Axios reported in November that Penn Wharton analysts had “been helping Manchin sort through how much each program costs” and that he “has been consulting with Penn Wharton experts throughout the process and trusts the model.” Politico wrote that “while there are many economic analyses of the bill out there, the PWBM has proven influential with one particularly important audience: Sen. Joe Manchin, who takes its findings seriously.”
One might then reasonably assume, given Manchin’s anxieties, that Penn Wharton had released a study finding that the Build Back Better Act would indeed fuel significantly greater inflation.

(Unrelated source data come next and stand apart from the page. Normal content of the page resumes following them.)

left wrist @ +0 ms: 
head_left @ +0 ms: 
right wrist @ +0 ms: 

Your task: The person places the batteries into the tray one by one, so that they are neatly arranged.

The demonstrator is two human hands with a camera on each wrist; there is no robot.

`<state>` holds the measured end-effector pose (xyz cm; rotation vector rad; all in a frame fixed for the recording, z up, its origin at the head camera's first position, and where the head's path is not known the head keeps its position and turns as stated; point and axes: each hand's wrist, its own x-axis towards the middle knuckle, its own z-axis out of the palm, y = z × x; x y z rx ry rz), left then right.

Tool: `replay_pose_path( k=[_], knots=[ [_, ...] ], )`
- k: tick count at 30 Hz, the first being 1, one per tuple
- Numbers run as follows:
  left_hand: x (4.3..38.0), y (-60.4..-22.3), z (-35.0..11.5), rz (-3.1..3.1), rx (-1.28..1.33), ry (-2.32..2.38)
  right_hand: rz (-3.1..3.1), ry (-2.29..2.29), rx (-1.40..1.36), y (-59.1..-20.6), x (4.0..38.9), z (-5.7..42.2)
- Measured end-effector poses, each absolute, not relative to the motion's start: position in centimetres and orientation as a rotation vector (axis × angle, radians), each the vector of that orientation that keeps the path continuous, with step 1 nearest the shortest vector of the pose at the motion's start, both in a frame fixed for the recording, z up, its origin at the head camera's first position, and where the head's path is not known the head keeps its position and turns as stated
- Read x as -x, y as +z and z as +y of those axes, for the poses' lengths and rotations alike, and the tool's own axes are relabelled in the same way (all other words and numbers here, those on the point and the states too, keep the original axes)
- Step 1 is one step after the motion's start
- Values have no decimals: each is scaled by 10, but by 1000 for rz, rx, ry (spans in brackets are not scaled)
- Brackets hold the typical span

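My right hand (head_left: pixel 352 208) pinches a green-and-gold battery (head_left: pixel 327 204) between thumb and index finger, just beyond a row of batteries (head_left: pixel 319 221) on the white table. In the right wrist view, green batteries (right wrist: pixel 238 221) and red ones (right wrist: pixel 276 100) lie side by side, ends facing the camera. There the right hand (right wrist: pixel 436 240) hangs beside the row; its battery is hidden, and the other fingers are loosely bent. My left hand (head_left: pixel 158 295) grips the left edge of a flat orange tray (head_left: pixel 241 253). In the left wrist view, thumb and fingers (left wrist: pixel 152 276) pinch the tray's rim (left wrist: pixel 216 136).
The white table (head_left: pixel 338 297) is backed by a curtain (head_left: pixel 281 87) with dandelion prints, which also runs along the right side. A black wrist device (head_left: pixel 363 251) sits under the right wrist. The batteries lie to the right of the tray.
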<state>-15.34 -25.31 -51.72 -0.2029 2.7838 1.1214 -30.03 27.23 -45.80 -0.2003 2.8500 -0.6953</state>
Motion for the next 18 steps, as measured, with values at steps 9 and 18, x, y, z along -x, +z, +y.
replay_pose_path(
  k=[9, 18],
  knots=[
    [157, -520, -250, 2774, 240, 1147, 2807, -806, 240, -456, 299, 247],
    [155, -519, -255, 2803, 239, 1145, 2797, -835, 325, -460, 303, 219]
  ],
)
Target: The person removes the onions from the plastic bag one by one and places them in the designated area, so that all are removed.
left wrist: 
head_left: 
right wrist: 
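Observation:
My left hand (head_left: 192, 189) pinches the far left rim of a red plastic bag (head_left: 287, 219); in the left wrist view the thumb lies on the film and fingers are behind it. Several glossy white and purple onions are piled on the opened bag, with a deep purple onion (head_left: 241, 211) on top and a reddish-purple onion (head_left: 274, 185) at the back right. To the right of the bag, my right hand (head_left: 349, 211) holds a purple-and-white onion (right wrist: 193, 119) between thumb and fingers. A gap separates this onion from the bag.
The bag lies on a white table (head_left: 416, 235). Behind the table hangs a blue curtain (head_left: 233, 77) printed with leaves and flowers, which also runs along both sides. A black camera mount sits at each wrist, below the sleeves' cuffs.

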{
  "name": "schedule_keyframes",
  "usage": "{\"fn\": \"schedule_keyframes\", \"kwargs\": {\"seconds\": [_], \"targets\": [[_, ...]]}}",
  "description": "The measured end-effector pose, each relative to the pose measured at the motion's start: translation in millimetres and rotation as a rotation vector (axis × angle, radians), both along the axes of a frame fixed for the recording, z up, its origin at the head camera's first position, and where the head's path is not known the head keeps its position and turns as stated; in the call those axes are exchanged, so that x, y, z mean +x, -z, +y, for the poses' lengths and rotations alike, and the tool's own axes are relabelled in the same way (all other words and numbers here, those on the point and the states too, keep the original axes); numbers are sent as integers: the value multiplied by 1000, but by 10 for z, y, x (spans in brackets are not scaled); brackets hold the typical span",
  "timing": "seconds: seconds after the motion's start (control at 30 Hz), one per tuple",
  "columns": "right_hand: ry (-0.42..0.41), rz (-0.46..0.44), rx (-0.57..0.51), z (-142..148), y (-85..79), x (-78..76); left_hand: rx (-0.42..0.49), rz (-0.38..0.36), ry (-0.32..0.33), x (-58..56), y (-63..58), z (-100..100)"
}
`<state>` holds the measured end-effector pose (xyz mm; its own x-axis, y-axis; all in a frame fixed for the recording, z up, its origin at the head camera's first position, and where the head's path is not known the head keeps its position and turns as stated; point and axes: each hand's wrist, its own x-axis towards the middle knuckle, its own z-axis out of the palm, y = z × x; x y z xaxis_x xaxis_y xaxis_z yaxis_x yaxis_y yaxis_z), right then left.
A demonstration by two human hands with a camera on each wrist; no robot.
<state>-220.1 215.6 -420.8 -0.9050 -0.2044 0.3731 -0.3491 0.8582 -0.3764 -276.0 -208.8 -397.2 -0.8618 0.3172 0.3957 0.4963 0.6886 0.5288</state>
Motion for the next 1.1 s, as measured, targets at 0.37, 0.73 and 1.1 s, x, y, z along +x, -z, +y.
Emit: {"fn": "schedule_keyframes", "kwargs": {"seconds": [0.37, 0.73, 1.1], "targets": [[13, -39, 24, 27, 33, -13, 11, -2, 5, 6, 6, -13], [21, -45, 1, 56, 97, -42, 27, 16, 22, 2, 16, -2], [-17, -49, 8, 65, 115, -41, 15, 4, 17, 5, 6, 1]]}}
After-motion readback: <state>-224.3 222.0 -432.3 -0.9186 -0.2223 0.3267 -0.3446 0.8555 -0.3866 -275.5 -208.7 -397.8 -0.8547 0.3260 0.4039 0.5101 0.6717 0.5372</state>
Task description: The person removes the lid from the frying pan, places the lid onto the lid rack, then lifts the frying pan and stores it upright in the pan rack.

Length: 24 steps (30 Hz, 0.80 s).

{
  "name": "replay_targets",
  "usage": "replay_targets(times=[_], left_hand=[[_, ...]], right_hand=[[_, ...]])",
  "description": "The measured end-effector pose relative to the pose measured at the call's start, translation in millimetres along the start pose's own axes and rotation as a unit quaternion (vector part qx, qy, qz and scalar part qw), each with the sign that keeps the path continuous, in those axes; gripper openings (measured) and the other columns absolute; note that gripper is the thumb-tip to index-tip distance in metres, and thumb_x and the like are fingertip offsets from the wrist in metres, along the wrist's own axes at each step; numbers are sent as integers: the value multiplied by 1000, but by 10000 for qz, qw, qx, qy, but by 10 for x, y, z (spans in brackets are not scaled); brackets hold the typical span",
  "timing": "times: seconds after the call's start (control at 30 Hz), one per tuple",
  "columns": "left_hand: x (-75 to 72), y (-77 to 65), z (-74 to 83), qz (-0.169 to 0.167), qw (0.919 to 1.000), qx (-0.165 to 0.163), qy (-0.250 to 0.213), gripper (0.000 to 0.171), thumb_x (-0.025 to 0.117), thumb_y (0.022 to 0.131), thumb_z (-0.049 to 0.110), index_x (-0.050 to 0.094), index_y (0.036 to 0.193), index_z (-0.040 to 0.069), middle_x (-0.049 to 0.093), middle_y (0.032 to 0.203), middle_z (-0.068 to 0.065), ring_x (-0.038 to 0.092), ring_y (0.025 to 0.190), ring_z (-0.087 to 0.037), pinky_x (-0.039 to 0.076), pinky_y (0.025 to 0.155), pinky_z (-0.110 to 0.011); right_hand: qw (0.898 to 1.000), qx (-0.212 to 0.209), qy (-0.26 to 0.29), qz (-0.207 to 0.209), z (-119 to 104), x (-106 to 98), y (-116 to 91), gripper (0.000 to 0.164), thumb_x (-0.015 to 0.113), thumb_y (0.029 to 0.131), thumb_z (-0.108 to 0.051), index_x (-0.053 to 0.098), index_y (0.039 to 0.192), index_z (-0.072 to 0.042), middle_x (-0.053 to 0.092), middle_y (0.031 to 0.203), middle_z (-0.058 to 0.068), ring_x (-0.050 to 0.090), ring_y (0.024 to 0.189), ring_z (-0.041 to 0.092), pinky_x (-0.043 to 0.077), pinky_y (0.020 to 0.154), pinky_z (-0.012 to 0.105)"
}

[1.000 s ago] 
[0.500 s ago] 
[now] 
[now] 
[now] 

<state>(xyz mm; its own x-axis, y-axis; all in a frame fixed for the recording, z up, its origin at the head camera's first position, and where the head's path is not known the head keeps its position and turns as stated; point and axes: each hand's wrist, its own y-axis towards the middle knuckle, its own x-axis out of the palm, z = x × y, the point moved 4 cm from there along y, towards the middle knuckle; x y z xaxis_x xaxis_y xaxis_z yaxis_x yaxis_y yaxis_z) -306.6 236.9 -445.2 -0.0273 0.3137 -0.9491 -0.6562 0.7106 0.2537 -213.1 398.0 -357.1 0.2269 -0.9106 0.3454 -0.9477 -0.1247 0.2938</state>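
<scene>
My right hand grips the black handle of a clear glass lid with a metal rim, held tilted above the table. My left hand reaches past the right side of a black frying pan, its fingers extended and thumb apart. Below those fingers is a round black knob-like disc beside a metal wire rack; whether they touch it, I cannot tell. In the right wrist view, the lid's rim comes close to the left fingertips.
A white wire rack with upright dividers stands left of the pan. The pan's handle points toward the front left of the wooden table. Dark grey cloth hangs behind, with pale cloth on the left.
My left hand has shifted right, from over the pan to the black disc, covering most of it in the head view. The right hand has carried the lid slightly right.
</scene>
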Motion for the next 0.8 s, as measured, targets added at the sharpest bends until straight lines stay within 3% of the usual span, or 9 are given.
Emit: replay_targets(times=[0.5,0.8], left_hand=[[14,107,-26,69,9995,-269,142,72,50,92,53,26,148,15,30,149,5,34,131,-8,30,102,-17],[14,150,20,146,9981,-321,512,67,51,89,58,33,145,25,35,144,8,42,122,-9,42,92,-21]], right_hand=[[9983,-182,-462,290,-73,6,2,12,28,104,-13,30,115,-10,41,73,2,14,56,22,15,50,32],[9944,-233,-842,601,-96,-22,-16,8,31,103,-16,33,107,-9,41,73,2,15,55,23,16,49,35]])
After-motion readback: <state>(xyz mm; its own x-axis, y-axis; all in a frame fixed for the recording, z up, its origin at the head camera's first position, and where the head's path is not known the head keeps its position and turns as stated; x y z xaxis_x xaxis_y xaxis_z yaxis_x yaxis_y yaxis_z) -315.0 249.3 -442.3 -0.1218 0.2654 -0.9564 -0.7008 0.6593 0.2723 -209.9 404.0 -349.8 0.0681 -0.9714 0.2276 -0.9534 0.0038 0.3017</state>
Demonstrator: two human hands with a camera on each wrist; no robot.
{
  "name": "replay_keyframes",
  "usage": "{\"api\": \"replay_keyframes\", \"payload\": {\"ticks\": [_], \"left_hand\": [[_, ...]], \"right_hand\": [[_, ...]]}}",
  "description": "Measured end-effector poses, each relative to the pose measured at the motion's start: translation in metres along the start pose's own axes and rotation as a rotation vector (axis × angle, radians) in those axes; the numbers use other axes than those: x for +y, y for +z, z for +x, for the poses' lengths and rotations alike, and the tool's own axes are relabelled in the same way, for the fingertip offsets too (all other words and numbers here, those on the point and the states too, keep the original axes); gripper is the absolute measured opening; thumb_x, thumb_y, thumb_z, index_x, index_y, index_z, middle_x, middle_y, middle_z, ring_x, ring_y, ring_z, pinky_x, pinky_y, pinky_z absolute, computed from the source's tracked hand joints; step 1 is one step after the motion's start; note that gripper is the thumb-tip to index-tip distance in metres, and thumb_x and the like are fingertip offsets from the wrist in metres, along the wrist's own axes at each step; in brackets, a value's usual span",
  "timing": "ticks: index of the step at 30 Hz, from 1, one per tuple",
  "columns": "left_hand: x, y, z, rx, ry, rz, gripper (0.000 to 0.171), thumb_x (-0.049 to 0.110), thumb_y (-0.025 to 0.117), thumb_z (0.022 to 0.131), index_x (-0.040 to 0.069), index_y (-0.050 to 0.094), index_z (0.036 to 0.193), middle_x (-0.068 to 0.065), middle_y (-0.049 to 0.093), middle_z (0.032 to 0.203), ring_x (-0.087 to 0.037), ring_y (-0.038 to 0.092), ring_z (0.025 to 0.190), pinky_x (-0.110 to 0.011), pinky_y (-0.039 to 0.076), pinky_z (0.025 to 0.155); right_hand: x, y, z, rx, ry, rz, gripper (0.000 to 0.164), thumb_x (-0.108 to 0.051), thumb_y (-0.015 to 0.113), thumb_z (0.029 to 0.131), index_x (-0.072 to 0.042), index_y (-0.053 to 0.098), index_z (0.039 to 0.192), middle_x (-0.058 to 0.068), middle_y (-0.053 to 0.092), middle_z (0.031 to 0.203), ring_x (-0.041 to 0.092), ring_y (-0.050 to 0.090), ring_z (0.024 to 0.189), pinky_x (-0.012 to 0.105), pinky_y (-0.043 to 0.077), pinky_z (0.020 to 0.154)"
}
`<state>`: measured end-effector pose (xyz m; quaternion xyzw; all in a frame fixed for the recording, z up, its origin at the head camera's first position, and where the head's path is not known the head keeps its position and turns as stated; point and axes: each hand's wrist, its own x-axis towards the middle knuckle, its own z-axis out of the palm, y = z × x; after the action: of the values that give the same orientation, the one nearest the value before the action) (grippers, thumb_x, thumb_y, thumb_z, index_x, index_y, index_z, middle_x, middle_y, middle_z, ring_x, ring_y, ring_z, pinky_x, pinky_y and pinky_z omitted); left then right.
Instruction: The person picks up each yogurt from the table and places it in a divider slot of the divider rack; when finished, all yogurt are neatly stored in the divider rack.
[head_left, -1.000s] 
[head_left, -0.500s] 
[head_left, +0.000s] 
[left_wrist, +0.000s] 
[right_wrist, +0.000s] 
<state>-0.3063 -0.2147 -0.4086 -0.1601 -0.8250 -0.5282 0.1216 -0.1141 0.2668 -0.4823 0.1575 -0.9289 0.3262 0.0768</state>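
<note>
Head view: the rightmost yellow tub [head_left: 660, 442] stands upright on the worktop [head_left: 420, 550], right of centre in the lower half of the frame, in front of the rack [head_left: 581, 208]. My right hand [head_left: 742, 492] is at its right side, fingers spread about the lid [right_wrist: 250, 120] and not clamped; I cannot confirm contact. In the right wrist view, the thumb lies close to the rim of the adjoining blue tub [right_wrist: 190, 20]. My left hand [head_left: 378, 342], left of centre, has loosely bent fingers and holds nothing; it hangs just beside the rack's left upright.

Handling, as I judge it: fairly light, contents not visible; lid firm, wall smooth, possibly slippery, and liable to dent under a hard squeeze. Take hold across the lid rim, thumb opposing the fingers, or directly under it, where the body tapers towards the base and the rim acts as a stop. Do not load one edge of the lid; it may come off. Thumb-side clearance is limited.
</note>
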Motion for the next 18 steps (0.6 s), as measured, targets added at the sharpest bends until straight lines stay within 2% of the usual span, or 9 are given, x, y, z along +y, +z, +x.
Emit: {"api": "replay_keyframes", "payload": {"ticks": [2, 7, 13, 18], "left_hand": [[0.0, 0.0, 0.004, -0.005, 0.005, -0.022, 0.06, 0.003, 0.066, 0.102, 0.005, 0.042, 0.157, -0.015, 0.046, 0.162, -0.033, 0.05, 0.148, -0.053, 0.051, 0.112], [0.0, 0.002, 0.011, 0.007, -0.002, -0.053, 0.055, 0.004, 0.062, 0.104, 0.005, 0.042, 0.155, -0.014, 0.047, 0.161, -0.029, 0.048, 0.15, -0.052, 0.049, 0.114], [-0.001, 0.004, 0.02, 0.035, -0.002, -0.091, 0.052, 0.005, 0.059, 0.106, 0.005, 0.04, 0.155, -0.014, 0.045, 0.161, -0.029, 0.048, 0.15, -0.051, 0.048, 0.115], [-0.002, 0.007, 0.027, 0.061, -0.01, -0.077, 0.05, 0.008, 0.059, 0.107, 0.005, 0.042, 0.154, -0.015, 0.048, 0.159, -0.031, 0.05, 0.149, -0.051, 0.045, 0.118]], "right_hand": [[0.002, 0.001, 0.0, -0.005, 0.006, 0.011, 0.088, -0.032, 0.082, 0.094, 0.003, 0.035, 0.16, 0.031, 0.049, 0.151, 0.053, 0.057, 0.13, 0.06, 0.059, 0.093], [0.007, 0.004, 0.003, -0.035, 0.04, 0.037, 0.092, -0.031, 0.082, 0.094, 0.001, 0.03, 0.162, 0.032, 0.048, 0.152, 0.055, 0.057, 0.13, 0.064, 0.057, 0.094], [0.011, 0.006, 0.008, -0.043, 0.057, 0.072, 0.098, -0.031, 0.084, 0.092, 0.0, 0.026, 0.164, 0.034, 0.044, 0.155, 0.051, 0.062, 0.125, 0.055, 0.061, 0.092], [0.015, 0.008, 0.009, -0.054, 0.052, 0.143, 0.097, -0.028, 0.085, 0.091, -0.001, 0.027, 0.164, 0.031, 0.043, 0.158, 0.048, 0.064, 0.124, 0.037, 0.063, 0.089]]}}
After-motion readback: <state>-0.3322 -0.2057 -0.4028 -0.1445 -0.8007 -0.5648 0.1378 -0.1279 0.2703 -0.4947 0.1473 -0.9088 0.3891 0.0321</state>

But the reality is almost exactly the opposite. The group published an analysis on Friday stating that as written, the bill “would add 0.1 to 0.2 percentage points” to inflation for the next two years. It then “would reduce inflation later in the decade.” If temporary provisions in the bill as written were made permanent, it would add “up to a third of a percentage point to near-term inflation and have a negligible impact on inflation in later years.” Moreover, “impact on inflation could be largely mitigated … if monetary policy responds to counteract the increase in consumer demand.”
In other words, when the PWBM came up with an answer that Manchin could cite to oppose the Build Back Better agenda, he cited it loudly and reporters heard about how much he trusted the model. But when the same model offered an answer he didn’t like, he ignored it. (The White House cited Penn Wharton’s inflation analysis with clear exasperation in a statement on Manchin.)
New reporting in the Washington Post further indicates that Manchin’s stated concerns about inflation are not genuine. According to the Post, Manchin last week proposed a different version of the Build Back Better bill on the same scale as previous proposals — which thus should logically contribute to inflation to the same approximate degree — but with different components.
Manchin’s true motivation is unclear, but there are some clues. In his statement this Sunday, he decried the possibility that the Build Back Better bill would “dramatically reshape our society.” This is a reasonable concern: The expansion of the Child Tax Credit has reduced child poverty in the U.S. by 40 percent. But Manchin remains opposed to its extension, and HuffPost reports that he has said privately that he believes poor parents will spend the extra money on drugs rather than their children.
Manchin’s office did not immediately respond to a request for comment.